New step towards clean energy production from enzymes
Oxygen inhibits hydrogenases, a group of enzymes that are able to produce and split hydrogen. This degradation is fatal for possible biotechnological applications of these enzymes for the production of clean energy. Understanding the mechanisms of this process is hence essential. An international team led by researchers from UCL (UK), CNRS (France) and nanoGUNE/Ikerbasque, have combined theory and experiment to characterize each chemical reaction step that results in the reduction of oxygen by the enzyme. These results are being published this week in the journal Nature Chemistry.
Fossil fuels supply over 80% of the world’s energy. Since the energy crises in the 1970’s and then in the 90’s, when concerns appeared about greenhouse effects, the search for alternative energy sources has been ongoing. Hydrogen has been a particularly popular candidate because its combustion only produces water. Biotechnology is uniquely poised for providing a means for using hydrogen as a source of clean energy. One possibility is using enzymes called hydrogenases that naturally occur in various microorganisms that live in anaerobic ecosystems, such as some bacteria living in soil and in the intestinal tract of animals, or unicellular algae.

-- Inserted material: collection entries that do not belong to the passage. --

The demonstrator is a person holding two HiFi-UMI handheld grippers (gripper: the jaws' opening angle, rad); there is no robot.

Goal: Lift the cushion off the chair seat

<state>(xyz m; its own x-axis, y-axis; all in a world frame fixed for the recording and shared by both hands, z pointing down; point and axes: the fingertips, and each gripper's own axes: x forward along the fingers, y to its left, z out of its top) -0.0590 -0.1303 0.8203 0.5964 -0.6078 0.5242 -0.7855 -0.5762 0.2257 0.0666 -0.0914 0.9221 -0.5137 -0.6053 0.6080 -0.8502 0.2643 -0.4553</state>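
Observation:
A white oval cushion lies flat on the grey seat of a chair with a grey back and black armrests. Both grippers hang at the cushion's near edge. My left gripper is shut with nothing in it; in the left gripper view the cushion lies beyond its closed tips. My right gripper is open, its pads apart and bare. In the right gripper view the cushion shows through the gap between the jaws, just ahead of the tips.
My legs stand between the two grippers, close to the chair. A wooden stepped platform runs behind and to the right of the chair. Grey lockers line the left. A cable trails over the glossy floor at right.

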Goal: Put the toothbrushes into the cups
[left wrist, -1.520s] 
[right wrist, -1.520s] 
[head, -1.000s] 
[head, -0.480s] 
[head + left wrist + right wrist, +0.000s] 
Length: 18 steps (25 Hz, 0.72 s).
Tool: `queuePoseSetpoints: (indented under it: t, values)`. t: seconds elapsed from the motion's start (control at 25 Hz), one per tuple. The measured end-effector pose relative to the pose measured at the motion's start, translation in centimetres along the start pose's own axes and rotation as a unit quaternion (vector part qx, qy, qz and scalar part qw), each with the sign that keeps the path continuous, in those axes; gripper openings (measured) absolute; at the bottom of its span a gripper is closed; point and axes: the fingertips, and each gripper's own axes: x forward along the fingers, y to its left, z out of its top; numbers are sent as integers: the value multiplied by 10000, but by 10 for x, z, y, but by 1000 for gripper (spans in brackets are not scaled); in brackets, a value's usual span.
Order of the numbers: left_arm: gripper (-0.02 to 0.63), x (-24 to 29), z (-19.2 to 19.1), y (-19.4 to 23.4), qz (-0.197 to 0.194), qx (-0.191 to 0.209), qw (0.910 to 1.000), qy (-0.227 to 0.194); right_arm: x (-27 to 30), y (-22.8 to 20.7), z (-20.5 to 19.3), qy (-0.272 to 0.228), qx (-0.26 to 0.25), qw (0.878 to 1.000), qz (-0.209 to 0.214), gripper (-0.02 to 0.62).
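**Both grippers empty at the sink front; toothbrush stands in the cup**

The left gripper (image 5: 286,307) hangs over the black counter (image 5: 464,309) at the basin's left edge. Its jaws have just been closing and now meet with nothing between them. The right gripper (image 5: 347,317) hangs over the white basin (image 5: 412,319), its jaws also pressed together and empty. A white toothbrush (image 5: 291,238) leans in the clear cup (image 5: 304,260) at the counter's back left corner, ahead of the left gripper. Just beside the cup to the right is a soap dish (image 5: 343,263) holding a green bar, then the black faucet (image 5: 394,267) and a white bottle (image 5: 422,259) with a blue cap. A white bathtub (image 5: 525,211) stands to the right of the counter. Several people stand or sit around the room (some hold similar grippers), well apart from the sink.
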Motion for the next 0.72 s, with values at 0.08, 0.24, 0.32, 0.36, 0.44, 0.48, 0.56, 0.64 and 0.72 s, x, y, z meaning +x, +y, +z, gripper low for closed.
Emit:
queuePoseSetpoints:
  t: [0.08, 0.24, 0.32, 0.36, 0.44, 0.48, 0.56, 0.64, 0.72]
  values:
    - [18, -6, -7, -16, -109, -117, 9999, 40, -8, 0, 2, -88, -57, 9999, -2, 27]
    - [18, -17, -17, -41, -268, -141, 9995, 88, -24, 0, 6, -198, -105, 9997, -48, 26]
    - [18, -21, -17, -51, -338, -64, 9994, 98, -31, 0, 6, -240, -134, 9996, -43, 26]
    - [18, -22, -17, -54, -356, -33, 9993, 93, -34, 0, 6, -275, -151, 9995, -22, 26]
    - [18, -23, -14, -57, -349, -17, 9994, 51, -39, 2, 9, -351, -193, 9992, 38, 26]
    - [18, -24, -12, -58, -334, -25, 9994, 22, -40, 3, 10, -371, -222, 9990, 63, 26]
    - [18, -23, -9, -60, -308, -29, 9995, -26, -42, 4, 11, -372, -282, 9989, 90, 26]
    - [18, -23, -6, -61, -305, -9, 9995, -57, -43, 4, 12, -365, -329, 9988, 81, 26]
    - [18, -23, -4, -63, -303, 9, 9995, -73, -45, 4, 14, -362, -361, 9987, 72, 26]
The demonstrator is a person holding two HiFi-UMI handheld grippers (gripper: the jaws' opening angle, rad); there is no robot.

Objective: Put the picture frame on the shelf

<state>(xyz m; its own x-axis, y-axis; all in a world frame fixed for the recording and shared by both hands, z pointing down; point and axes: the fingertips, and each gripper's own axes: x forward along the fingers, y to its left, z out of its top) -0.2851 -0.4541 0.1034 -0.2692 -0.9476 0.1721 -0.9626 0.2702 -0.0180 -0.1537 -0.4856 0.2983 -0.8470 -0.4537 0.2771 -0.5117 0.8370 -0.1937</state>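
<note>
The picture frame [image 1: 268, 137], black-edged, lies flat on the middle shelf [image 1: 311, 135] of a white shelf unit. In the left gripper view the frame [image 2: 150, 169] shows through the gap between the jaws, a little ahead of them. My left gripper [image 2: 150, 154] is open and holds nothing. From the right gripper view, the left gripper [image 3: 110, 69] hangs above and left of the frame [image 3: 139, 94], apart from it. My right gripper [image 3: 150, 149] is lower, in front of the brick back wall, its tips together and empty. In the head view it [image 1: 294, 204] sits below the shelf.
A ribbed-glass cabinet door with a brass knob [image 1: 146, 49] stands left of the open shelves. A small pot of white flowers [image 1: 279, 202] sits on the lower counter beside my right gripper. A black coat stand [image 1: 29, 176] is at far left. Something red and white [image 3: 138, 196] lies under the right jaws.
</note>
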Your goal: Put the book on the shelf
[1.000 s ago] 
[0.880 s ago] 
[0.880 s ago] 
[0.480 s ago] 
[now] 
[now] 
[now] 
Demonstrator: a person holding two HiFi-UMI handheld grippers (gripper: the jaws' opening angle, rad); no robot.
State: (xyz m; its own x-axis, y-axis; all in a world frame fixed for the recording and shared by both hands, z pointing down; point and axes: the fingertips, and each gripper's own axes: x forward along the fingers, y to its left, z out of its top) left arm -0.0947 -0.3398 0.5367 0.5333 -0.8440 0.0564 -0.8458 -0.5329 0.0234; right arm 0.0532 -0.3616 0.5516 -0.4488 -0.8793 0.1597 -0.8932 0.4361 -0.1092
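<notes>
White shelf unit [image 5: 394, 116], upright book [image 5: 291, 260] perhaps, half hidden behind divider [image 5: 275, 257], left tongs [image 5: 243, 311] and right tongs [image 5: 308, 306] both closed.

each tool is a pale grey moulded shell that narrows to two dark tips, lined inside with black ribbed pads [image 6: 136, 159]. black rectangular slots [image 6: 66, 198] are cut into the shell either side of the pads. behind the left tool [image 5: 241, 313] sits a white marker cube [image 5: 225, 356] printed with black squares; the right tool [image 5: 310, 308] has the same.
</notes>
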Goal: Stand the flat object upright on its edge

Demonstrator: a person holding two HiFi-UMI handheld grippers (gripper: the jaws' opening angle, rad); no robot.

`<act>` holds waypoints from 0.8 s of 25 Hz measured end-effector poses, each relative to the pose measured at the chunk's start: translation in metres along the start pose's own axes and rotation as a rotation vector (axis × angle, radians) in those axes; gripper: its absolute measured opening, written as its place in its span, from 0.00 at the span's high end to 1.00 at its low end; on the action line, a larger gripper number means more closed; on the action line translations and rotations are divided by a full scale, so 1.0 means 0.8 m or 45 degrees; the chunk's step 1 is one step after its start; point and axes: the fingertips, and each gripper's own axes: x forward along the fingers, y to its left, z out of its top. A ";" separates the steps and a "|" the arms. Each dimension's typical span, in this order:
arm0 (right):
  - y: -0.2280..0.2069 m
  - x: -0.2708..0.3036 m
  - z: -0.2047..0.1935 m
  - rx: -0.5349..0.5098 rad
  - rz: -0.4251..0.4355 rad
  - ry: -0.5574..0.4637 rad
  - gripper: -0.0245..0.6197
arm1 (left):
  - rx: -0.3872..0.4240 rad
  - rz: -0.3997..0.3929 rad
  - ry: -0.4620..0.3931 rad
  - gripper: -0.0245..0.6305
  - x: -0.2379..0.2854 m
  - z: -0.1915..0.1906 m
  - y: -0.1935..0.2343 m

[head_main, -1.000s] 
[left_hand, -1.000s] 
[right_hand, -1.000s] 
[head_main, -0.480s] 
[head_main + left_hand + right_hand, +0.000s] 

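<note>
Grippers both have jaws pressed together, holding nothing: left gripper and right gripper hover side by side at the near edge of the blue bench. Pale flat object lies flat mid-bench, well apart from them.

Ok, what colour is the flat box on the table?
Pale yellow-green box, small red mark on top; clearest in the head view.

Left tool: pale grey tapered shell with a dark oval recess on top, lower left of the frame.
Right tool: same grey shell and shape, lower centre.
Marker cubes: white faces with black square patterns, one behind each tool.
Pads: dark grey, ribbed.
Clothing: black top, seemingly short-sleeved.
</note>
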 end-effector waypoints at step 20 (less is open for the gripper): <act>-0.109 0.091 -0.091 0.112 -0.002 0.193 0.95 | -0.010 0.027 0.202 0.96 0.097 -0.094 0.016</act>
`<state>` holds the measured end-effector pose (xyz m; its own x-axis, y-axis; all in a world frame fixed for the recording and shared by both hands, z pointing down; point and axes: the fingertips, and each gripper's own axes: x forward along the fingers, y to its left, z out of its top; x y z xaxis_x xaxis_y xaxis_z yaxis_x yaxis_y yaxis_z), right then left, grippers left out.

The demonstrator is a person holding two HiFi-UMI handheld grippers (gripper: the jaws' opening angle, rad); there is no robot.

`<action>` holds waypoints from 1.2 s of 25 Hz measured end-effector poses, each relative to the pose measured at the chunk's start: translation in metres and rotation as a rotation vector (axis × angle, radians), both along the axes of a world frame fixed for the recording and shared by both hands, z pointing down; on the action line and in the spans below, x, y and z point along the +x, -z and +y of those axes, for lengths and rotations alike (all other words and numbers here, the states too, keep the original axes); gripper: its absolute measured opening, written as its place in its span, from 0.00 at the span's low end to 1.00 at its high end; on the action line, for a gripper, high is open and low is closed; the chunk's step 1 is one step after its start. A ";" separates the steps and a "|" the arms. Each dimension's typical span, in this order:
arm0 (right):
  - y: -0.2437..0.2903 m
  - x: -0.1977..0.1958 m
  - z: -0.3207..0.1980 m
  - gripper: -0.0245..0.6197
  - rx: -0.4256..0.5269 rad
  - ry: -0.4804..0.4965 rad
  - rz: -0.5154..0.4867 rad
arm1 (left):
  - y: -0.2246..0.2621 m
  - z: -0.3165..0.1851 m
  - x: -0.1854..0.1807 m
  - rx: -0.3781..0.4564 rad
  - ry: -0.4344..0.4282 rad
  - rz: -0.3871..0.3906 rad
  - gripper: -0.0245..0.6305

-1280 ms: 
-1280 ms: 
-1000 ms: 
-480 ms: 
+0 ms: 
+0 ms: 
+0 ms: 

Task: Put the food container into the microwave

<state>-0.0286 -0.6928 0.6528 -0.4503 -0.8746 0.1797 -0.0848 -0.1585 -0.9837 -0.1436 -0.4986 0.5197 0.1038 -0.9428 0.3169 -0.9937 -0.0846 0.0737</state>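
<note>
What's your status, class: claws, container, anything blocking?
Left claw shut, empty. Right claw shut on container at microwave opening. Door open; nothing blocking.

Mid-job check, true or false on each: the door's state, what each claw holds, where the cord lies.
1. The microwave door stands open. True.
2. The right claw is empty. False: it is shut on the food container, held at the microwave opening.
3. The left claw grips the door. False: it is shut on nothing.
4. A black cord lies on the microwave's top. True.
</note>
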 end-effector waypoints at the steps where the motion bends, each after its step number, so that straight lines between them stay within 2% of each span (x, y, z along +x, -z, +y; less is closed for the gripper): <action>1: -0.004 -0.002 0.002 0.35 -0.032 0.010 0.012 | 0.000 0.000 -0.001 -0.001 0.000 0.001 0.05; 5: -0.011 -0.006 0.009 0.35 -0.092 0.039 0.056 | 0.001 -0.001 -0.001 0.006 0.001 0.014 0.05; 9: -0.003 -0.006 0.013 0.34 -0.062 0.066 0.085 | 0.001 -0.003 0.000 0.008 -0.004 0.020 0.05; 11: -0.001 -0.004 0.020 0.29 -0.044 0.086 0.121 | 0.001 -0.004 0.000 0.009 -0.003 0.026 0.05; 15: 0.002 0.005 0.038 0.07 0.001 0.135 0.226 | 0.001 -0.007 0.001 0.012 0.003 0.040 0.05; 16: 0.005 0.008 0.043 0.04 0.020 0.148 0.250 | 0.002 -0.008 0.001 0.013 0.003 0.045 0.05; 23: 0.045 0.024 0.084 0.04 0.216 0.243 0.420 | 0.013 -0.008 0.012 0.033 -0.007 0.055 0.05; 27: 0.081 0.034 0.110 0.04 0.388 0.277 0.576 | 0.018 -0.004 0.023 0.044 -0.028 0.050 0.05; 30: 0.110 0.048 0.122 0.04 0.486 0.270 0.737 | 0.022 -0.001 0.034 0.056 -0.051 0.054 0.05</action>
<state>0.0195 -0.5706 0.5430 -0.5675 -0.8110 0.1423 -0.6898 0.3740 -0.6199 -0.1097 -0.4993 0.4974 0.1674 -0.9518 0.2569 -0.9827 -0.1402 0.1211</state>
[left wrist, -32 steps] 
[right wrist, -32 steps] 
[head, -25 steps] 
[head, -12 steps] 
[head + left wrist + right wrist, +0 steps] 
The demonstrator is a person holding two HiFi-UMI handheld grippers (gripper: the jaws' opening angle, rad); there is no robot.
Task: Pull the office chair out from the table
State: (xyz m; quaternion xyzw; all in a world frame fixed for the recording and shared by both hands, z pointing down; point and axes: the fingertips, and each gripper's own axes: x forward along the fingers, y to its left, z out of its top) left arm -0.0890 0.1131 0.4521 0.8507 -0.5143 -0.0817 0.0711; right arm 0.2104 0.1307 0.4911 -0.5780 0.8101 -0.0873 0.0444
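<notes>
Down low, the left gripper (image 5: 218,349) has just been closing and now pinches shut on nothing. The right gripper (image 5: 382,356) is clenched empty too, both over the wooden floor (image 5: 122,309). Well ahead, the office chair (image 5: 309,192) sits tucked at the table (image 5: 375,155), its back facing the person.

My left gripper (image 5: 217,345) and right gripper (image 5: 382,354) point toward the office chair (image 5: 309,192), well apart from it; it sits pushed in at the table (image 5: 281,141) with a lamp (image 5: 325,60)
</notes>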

Hydrogenases catalyze the conversion of protons in hydrogen molecules (H2), whose combustion releases energy that can be utilized for example in fuel cells and therefore be part of biotechnological devices. The active site that catalyzes this reaction contains metallic ions (Iron or both Iron and Nickel). The Iron-only variety of hydrogenases is the most active for the production of hydrogen molecules. Their remarkably complex active site –the so-called H-cluster– is buried within the core of a large protein. A fatal problem for being able to exploit hydrogenases in biotechnological applications is that when brought to the aerobic conditions of a bioreactor (under normal oxygen pressures), molecular oxygen degrades their active site. Understanding the mechanism of the degradation process of the H-cluster is therefore essential to design a hydrogen-based fuel cell, but studies so far had not been conclusive.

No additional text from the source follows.